→ Raw data
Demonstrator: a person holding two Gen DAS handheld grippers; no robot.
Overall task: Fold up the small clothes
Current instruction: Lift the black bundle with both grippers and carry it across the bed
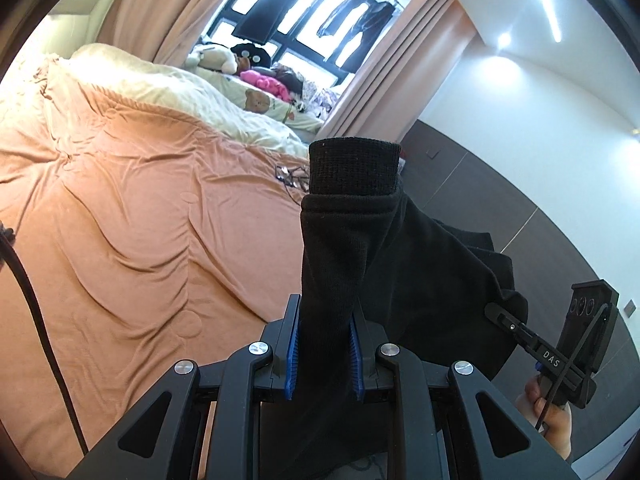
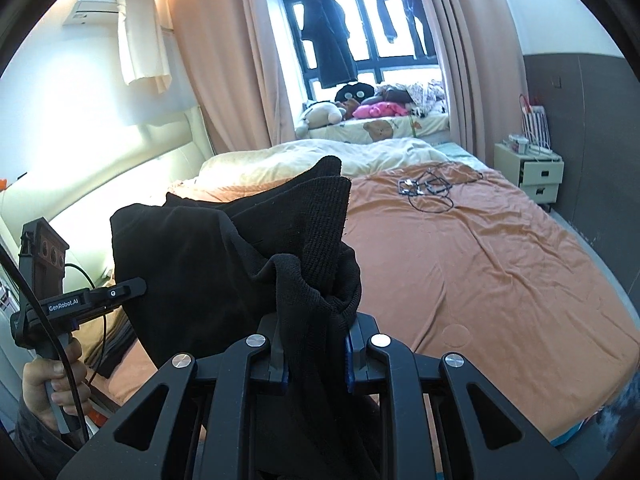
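Holding a black garment (image 1: 360,240) in the air above the orange bed (image 1: 140,220), the left gripper (image 1: 324,344) and right gripper (image 2: 316,356) are each clamping narrowly on a bunch of its cloth; no fold is showing, so laying it flat and folding are looking still ahead.

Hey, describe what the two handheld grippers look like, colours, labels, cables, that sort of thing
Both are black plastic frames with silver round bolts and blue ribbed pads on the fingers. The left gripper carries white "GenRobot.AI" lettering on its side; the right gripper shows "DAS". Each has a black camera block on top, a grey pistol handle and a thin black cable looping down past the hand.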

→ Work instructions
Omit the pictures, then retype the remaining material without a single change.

→ Task result
Demonstrator: a person holding two Gen DAS handheld grippers; no robot.
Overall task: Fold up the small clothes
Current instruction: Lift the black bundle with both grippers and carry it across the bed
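Holding a black garment (image 1: 360,240) in the air above the orange bed (image 1: 140,220), the left gripper (image 1: 324,344) and right gripper (image 2: 316,356) are each clamping narrowly on a bunch of its cloth; no fold is showing, so laying it flat and folding are looking still ahead.

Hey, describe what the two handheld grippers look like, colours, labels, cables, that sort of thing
Both are black plastic frames with silver round bolts and blue ribbed pads on the fingers. The left gripper carries white "GenRobot.AI" lettering on its side; the right gripper shows "DAS". Each has a black camera block on top, a grey pistol handle and a thin black cable looping down past the hand.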

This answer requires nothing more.